Le lendemain matin autour de la table du salon il y a le père et la mère, et un révérend qui ronfle grassement. Le père raconte la blague d’un homme qui se rend au paradis puis en enfer pour se forger un avis sur l’un et l’autre. Sa femme mutique s’occupe de jeunes plantes, peut-être des boutures. Avec sa main valide elle coupe, de l’autre, bandée, elle manipule. Elle ne l’écoute pas. L’homme qui s’en va au paradis découvre que celui-ci est tout point semblable à son pays, les gens pris dans un même labeur quotidien. L’histoire se file mais on l’entend moins, le film revient vers ceux qui dorment, se lovent et chuchotent à côté. Il ne nivelle plus, les voix de l’allégorie et des caresses se mêlent, l’une et l’autre sans pompe. Arrivé au volet enfer de sa blague le conteur est coupé sèchement par sa femme, elle n’a aucune envie d’entendre une blague sur des personnes en enfer, aucune envie d’écouter une quelconque histoire. Sa main lui rappelle qu’il n’y a pas à en rire. C’est seulement une histoire lui dit-il.

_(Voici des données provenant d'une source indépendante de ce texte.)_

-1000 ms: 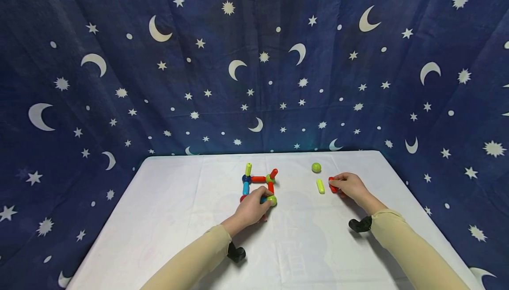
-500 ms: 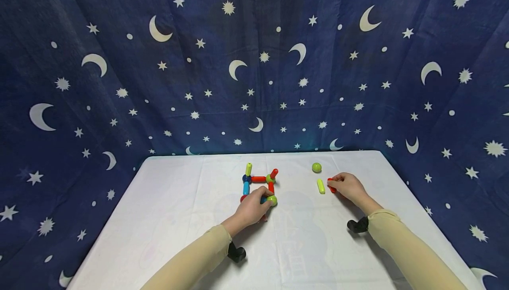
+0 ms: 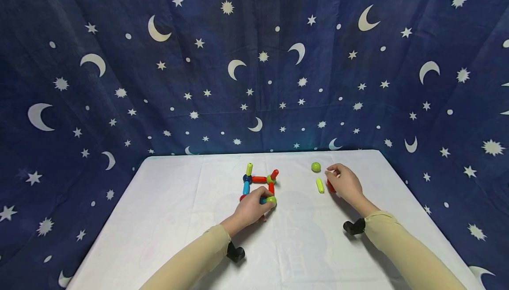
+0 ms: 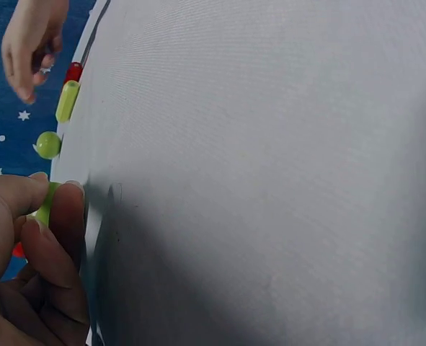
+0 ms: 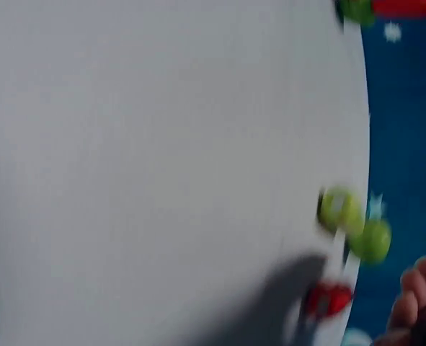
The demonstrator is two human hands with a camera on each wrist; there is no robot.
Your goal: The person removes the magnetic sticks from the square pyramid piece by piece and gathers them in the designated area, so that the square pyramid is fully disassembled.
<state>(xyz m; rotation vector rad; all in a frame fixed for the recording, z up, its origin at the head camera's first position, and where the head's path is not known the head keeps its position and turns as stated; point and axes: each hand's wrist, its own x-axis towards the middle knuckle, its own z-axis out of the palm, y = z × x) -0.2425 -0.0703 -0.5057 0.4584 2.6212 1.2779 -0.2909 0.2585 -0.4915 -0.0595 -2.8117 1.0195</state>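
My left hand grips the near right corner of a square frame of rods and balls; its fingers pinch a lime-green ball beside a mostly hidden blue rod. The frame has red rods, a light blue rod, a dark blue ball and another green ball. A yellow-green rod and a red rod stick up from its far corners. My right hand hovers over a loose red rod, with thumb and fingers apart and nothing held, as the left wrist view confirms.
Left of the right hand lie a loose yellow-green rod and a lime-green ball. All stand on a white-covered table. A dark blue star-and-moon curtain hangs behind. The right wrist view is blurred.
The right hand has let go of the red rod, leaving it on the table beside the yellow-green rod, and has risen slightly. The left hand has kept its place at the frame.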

Peu après il y a un tremblement de terre, sans conséquence. Une voisine entre dans la maison. Puisqu’il était impossible de faire à manger avec le mort sur le seuil de la cuisine un pique-nique a été préparé dans la rue.
A l’abri le jeune trompettiste pratique. Tout le monde sort tranquillement à son rythme dans la rue, un synthé s’ajoute à la trompette et aux joyeux bruits foisonnants (oiseaux et enfants). Belle lumière matinale, les visages sont sereins. Un plan de Harry sous son drap. Retour au trompettiste dans sa chambre. Le souffle est juste, les notes sortent harmonieuses, le film se clôt.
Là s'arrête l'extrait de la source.